I'm not sure if summer brain drain, the idea that during summer kids forget everything they learned, is a thing in our house, at least not this year. If anything, the learning has ramped up. Any day now I expect her to wheel in a large chalkboard covered in calculations, or a welding torch. Experts give many solutions to curb the summer slide, most of which add up to keeping their gears turning. So, my wife and I try little things here and there. Out of habit, I often ask my girls to count things for me, like how many bananas we have.
"We can't leave until we make sure we have four tires on the car," I told my 3-year-old one day. "Can you give them a count?"
She only counted two, then I told her there were some tires on the other side, too. "Four," she concluded after adding that they would be easier to count if they were all on the same side.
Occasionally, we have done school workbooks with our girls, and we read with them every night. And when they are in the mood to create something, say a series of inventions, we are quick with the crayons, markers and paper.
She showed me another page. It showed a sun, a cat and an arrow indicating the cat was to go to the sun.
"Let me guess," I said. "This invention is about sending the cats to space?"
"No, no," she replied, explaining that you put a cat treat on the sun, and the cat will go to eat it.

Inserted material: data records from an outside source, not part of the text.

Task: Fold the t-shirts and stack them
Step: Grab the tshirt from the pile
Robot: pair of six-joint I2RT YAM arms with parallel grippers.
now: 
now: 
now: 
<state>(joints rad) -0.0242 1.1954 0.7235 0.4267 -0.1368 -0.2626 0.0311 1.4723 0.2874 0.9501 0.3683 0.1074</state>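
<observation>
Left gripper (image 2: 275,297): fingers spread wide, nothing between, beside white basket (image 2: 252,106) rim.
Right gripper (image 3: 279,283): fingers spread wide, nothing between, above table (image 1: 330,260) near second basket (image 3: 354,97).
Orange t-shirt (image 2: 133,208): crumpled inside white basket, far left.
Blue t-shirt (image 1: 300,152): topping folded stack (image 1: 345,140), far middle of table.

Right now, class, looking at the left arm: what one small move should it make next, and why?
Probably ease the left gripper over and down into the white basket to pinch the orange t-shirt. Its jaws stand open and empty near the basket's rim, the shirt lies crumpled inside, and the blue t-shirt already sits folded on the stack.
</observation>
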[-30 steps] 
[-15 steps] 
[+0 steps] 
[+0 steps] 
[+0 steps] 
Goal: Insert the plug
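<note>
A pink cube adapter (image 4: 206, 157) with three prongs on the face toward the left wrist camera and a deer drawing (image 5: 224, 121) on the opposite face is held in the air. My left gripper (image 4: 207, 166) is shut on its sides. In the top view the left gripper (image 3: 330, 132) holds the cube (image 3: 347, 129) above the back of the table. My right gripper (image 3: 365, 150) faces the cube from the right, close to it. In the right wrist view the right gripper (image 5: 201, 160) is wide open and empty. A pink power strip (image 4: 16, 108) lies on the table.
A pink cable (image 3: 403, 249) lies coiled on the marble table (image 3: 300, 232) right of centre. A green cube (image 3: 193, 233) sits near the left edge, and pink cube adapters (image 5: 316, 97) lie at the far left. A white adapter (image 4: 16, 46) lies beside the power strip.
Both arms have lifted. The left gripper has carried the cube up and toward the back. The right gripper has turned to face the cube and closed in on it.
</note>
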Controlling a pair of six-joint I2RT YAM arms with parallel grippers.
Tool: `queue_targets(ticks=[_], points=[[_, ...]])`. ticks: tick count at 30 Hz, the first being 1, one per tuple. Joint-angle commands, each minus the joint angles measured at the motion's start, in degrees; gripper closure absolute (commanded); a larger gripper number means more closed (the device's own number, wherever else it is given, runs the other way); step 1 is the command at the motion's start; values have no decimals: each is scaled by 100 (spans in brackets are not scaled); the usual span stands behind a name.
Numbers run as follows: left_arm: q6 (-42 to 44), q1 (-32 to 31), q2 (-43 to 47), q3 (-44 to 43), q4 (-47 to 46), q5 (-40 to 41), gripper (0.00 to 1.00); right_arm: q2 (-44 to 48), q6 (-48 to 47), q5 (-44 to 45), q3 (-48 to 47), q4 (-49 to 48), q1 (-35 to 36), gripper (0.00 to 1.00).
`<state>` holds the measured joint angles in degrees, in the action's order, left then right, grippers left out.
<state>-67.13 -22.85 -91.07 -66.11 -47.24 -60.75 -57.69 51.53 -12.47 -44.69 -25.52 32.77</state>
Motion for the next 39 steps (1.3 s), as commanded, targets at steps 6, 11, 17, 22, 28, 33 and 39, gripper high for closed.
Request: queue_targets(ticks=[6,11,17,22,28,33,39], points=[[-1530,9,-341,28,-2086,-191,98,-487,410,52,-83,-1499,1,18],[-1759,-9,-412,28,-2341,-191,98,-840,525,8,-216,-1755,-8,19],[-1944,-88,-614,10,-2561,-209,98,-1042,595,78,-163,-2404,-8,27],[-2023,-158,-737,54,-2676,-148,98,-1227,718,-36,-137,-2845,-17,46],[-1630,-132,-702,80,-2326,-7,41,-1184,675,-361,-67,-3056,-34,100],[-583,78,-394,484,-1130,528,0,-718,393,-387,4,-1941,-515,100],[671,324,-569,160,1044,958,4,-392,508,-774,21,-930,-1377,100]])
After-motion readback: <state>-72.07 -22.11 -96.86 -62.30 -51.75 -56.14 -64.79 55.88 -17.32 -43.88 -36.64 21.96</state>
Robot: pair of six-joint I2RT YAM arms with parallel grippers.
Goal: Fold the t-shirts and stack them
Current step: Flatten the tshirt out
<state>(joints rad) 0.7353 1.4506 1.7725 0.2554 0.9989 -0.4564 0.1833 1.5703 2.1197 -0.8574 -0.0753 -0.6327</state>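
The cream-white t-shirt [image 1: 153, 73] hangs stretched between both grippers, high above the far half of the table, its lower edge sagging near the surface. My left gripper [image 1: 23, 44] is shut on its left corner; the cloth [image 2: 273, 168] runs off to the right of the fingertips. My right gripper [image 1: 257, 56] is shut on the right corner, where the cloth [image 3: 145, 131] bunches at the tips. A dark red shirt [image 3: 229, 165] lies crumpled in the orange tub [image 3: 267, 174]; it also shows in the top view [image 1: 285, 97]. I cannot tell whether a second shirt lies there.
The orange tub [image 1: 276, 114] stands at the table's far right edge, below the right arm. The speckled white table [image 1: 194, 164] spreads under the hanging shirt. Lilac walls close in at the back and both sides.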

"Won't the cat burn her feet on the sun?" I asked. She informed me the cat wasn't going to the real sun.
"It's like a tree they climb, and there's a sun at the top," she explained. "When you put a treat up there, the cat will climb to get it, because they like treats and the sun."
"So great," I said. "How do you come up with these ideas?"
"You know, I just do some thinking and it pops in my brain," she said.